As we look in horror upon the escalating police brutality against people of colour and their allies in the United States, we must acknowledge that Black people in Canada are subjected to many forms of racist and unjust policing, such as carding, as are Indigenous people and people of colour.

It’s time to ask: are we devoting too much of the public’s resources to policing?

While Calgary cuts social programs, Calgary cops get a blank cheque

The city of Calgary is struggling under the weight of austerity--some self-inflicted and some imposed by the province. The UCP government has hacked away their tax powers while also downloading costs formerly covered by the province onto the city. Council is reluctant to properly draw revenue from businesses and wealthy property-owners. And the massive $275 million+ arena giveaway to the owners of the Calgary Flames has left a glaring hole in the books.

Nearly every city department has been hit with severe cuts, except one: the Calgary Police Service.

In 2019 CPS was the largest single line item in the entire Calgary budget. At $401 million, the police receive a massive 16% of all city expenditures. The next largest budget item, public transit, received only $253 million.

For context: Calgary spent only $42 million on social programs and affordable housing and homelessness in 2019, and will invest even less in 2020. In 2020 Calgary spent more than $8 million just on replacing police cars--nearly half of the entire affordable housing budget. 

And what kind of social programs are going to see less money while the city sinks hundreds of millions every year into the Calgary Police Service? Little things like the low income transit pass, the youth employment centre or after school programs for kids.

You’ll find conservative city councillors with extremely sharp pencils when it comes to public transit, bike infrastructure or public art but they have no problem throwing $11 million towards replacing Calgary’s two aging police helicopters. 

We should get three,” said Councillor Diane Colley-Urquhart to the Calgary Herald in May 2019.

Councillor Jeromy Farkas, who has called for across the board cuts to a huge swathe of city services, layoffs and tearing up contracts with city workers is likewise, a big fan of police whirlybirds. 

“Calgary was actually the first municipal police agency in Canada to have a full-time patrol helicopter program and it’s pretty clear that it’s proven its value ever since,” Farkas said.

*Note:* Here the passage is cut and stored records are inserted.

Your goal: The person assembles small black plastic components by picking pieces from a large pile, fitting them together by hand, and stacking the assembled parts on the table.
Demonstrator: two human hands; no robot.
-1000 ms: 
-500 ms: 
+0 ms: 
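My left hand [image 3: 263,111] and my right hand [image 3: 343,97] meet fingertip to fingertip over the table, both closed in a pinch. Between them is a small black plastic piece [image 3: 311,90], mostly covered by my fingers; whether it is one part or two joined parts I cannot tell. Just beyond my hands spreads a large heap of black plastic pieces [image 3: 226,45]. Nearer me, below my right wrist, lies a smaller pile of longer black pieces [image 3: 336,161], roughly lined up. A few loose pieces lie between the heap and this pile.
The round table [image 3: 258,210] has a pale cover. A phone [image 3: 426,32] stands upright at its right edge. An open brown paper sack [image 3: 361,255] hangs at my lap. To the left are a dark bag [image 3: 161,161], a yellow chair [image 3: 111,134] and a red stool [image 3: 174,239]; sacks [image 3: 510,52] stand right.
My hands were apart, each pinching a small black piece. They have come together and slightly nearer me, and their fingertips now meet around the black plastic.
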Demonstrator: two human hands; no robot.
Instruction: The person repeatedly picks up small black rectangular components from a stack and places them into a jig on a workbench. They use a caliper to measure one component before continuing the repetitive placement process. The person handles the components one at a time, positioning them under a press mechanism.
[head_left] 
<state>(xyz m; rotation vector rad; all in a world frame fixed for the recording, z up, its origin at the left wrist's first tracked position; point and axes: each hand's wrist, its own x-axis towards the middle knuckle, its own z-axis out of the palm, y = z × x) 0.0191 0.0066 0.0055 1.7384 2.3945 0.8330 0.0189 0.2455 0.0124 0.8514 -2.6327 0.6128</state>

Farkas did not elaborate on what that value might be or how it had been proven. 

There is also very little oversight provided by council on the police budget. The Calgary fire department says what they’re going to purchase with their equipment capital budget ask – things like fire hose nozzles, thermal imaging cameras, defibrillators, power equipment and extrication equipment.The Calgary Police Service does no such thing and simply asks for $2.6 million to replace police equipment with no mention of what they’re going to buy with that money. 

The municipal agency that exists to ostensibly provide civilian oversight to the Calgary Police Service, the Calgary Police Commission, doesn’t think that the Calgary Police Service should share in the cuts felt by every other city department. 

“By the end of 2019, the Commission maintained there was simply no more flexibility to make cuts without changing the trajectory of Calgary’s police service. Council agreed and did not make any additional cuts to the 2020 budget,” says the commission in their latest annual report

Helicopters, military equipment and surveillance squads inflate Edmonton’s ballooning police budget

In Edmonton too the local police service is the biggest item on the budget at $356 million, consuming 15% of the city’s budget. In 2020 the EPS budget is expected to grow to $373 million--swelling to $412 million a year by 2022.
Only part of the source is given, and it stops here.